A música criada por mulheres e a riqueza rítmica africana em destaque na edição deste ano.

Jazz em Agosto’23: Madalena de Azeredo Perdigão, sempre o risco!

Fotografia: Chris Strong
Publicado a: 25/07/2023

Madalena de Azeredo Perdigão. A impossibilidade de começar de outra forma. Nome maior no apoio às artes em Portugal, nas suas diferentes manifestações e na respectiva divulgação. Nome que deveria ser escrito em letras maiúsculas, sempre! Uma relação intrínseca quanto fundamental para a construção do que hoje é a FC Gulbenkian. Directora do Serviço de Música (1958-74) e do Serviço ACARTE (1984-89), motivo para a recente exposição “Madalena de Azeredo Perdigão (1923-1989): vamos correr riscos“, a propósito do centenário do seu nascimento e que esteve patente, até recentemente, no Átrio da Biblioteca de Arte da Gulbenkian. Uma forma de fazer. Um exemplo que deve, e repetir sempre, ser seguido.

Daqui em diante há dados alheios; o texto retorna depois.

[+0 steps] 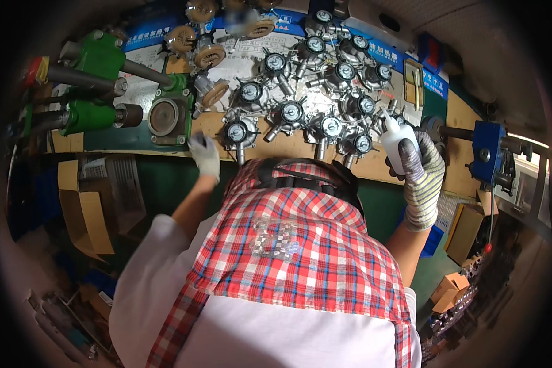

Numa ligação tão oportuna quanto feliz, o Jazz em Agosto 2023 não esquece um dos pilares fundamentais na consolidação de um dos festivais, e não somente na área do jazz e da música improvisada, que ano após anos consegue manter e revitalizar uma tão urgente quanto necessária “releitura crítica do cânone artístico, da interdisciplinaridade, da multiculturalidade.” Uma forma de fazer! Nesse sentido, a edição que terá lugar entre 27 de Julho e 6 de Agosto, nos já habitats naturais — Anfiteatro ao Ar Livre e Pequeno Auditório — dá destaque às mulheres e à exploração “da enorme riqueza rítmica africana.”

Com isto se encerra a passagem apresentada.